Между селением и полярной станцией махал крыльями ветродвигатель. Его тоже привезли на пароходе.
На второй день после того, как радист сообщил свою новость, выяснилось, что артисты — люди. Это было уже интересно.
С приближением парохода слухи об артистах становились подробнее, определённее. Но было непонятно: зачем в такое селение, как Уэлен, где в общем-то хватало одного гармониста — им был моторист полярной станции, — столько музыкантов да ещё играющих на разных инструментах!
— Не хотят ли они насовсем поселиться в нашем селении? — спросил Рыпэль, бывший шаман, ныне числящийся руководителем колхозной самодеятельности.
— Они только на один день, — пояснил директор школы, единственный среди русских в Уэлене владеющий чукотским языком.
Директор школы был ленинградцем и много интересного рассказал нам об оркестре.
— Есть же люди, для которых вся жизнь — одно удовольствие — играть музыку! — с нескрываемой завистью произнёс Рыпэль, узнав, что музыканты за свою игру получают зарплату.
В этот день дядя решил покрыть свою ярангу новой кожей. Кожа давно сохла, распяленная на земле воткнутыми моржовыми рёбрами. Когда содрали старые шкуры, обнажился чёрный закопчённый скелет яранги. В жилище заглянуло солнце, высветив втоптанную в земляной пол собачью шерсть. Весёлый летний ветер заиграл меховой занавесью полога. По обычаю помогать дяде пришли соседи.

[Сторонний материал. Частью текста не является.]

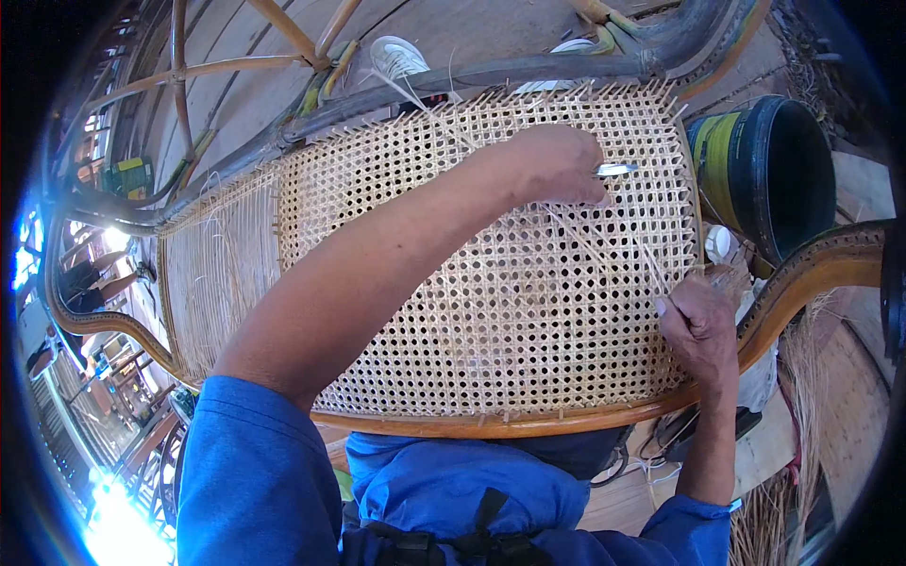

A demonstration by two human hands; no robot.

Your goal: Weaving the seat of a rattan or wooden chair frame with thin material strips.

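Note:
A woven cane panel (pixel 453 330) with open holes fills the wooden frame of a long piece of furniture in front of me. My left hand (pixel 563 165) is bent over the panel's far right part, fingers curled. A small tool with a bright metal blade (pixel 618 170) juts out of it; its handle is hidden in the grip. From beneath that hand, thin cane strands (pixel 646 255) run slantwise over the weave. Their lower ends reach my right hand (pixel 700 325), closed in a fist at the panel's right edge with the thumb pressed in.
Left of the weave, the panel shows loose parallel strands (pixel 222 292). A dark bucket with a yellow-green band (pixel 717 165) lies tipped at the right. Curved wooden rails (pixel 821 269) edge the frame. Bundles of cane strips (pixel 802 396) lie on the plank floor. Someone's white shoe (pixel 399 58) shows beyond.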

Новую покрышку натянули быстро. В яранге сразу стало уютно, жёлтый тёплый свет залил чоттагин. Я сидел внутри и смотрел, как по новой крыше ходил дядя и затыкал дыры костяными нерпичьими лопатками. Большая человечья тень закрывала солнечный свет, и я боялся, что дядя проткнёт новую кожу и испортит праздник.
Но всё обошлось благополучно. Дядя спустился, и все уселись пить чай.
— Был бы здесь пароход, может, угостил бы я вас настоящим огненным спиртом, — сказал дядя соседям-помощникам.
— Но ведь он везёт артистов, — напомнил я.
И, будто откликаясь мне, в чоттагин, освещённый жёлтым светом, ворвался далёкий протяжный гудок.
— Пароход! Артисты! — закричал я и выбежал на улицу.